**THE TASK**
Transcribe all of the data exactly, leaving nothing out.

**SOURCE DATA**

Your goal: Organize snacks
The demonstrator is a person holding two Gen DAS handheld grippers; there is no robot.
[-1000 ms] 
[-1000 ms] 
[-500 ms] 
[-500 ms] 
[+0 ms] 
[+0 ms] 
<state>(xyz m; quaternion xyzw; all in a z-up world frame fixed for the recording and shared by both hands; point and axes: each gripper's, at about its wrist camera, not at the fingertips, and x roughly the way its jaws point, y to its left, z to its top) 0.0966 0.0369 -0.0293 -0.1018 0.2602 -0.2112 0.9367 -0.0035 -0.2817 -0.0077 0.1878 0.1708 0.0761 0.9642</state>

**REPLY**
Your goal: Organize snacks
The demonstrator is a person holding two Gen DAS handheld grippers; there is no robot.
[-1000 ms] 
[-1000 ms] 
[-500 ms] 
[-500 ms] 
[+0 ms] 
[+0 ms] 
<state>(xyz m; quaternion xyzw; all in a z-up world frame fixed for the recording and shared by both hands; point and axes: each gripper's, at about its wrist camera, not at the fingertips, and x roughly the way its jaws point, y to its left, z to its top) 0.0966 0.0369 -0.0293 -0.1018 0.2602 -0.2112 0.9367 -0.0035 -0.2817 -0.0077 0.1878 0.1708 0.0761 0.9642</state>

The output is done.